Shell lawyer Dennis Horeman told the judges that the company already is working on energy transition away from fossil fuels and toward sustainable sources and cautioned that a victory for the environmental groups could open the floodgates to “countless” similar cases.
The legal battle led by Milieudefensie, the Dutch arm of Friends of the Earth, is the latest in a string of cases around the world in which activists are using the courts to fight for action to reduce greenhouse gas emissions from governments and companies.
“Everybody needs to pitch in if we are to tackle the climate crisis, especially big polluters like Shell. But Shell and its shareholders are not taking their responsibility, that’s why we are taking legal action,” said Nils Mollema of ActionAid Netherlands, another group involved in the case.
Cox told the court that Shell is responsible — through its business activities and sales of fossil fuels — for around 1.2% of the globe's industrial greenhouse gas emissions.
Horeman insisted that Shell is playing an active role in the energy transition, pointing to projects it is involved with in the Netherlands to build a huge wind turbine park and to create “green hydrogen” using renewable sources, as well as targets Shell has set to reduce emissions.
But he added: “No single private party can change the energy system on its own, not even Shell.”
A judgment against Shell could create a situation “in which countless parties can hold each other accountable for their role in that transition through the courts” and give judges “a central role in an active and delicate political process.”
Shell says it has set “an ambition to be a net zero emissions energy business by 2050, or sooner.”
Under the 2015 Paris climate change agreement, the European Union’s greenhouse gas emissions target is a reduction by at least 40% by 2030 compared to 1990 levels.
The Shell case, which has more than 17,000 claimants, follows in the footsteps of a groundbreaking 2015 court ruling — later upheld by an appeals court — that ordered the Dutch government to cut the country’s greenhouse gas emissions by at least 25% by 2020 from benchmark 1990 levels.
Dutch Prime Minister Mark Rutte responded by saying: “I can guarantee we will do everything we can to achieve the goal.” But it remains to be seen if the target will be met by year's end.
The Urgenda and Shell cases are similar because they are based in part on a duty of care enshrined in Dutch law.
Not all climate cases are successful.
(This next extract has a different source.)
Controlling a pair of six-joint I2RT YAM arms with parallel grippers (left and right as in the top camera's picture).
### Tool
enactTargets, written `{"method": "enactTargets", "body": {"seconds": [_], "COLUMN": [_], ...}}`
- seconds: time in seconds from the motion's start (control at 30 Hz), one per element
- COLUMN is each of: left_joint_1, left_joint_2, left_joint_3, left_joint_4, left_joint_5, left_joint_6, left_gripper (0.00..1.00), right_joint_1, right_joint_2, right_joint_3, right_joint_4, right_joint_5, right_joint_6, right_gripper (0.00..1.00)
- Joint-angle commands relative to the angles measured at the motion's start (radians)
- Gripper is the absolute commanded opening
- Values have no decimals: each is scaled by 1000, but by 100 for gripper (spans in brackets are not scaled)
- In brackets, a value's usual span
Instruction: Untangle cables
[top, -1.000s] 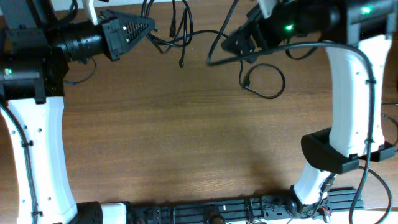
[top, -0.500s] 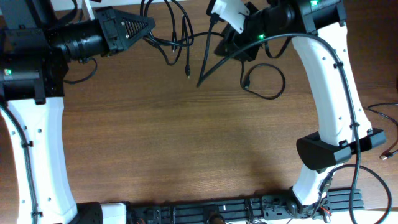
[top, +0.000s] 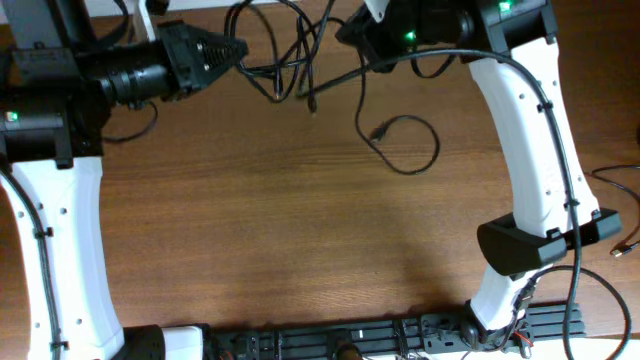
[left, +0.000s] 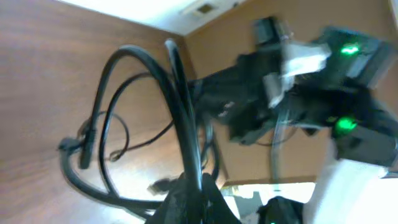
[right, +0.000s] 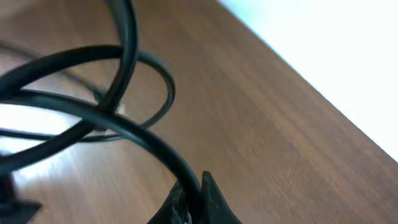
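The cables (top: 283, 68) form a tangle of thin black cords at the table's far edge, between my two grippers. My left gripper (top: 240, 47) is shut on a strand at the tangle's left side. In the left wrist view that cord (left: 180, 106) rises from the left gripper (left: 195, 194) in loops. At the tangle's right side my right gripper (top: 348, 28) is shut on another strand. Its wrist view shows the cord (right: 124, 127) pinched at the right gripper (right: 198, 194). One strand trails down to a loose loop (top: 437, 147) with a small plug (top: 378, 132).
The wooden table (top: 250, 220) ends just behind the tangle. A black rail (top: 400, 335) runs along the front between the arm bases. Thin black cords (top: 610, 175) lie at the right edge. The right arm's white link (top: 530, 130) stands over the right side.
My right gripper has swung left to the tangle and shut on a strand. The loose loop with its plug has slid left and toward the front. The left gripper has stayed put.
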Motion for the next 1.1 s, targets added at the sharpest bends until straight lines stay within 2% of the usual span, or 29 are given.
{"method": "enactTargets", "body": {"seconds": [0.0,0.1,0.27,0.3,0.53,0.67,0.87,1.07], "left_joint_1": [0,1,1,1,1,1,1,1], "left_joint_2": [-29,-29,-29,-29,-28,-28,-28,-28], "left_joint_3": [21,21,21,20,20,20,20,20], "left_joint_4": [-61,-68,-83,-99,-163,-167,-204,-230], "left_joint_5": [-121,-123,-135,-143,-272,-275,-395,-395], "left_joint_6": [67,106,119,153,183,209,213,246], "left_gripper": [7,7,9,10,15,15,17,20], "right_joint_1": [4,4,4,4,4,4,4,4], "right_joint_2": [-100,-154,-235,-259,-321,-325,-331,-333], "right_joint_3": [10,10,10,10,10,10,10,10], "right_joint_4": [58,92,177,205,307,318,362,358], "right_joint_5": [2,3,96,106,106,107,153,364], "right_joint_6": [127,146,270,292,385,385,419,418], "right_gripper": [4,4,4,4,4,4,4,4]}}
Last month, German judges threw out a lawsuit by three farming families who had taken Chancellor Angela Merkel’s government to court and argued that it wasn’t doing enough to tackle climate change.
Roda Verheyen, a German lawyer who brought that case but is not involved in the Dutch case, said the outcome of the civil case against Shell could have repercussions for businesses around the world as it poses questions about how businesses balance their bottom line with their duty of care responsibilities.
“The Shell case taken by Milieudefensie and others is the first to actually do this in court,” she said. "So whatever comes out will be very interesting. I think you could say globally.”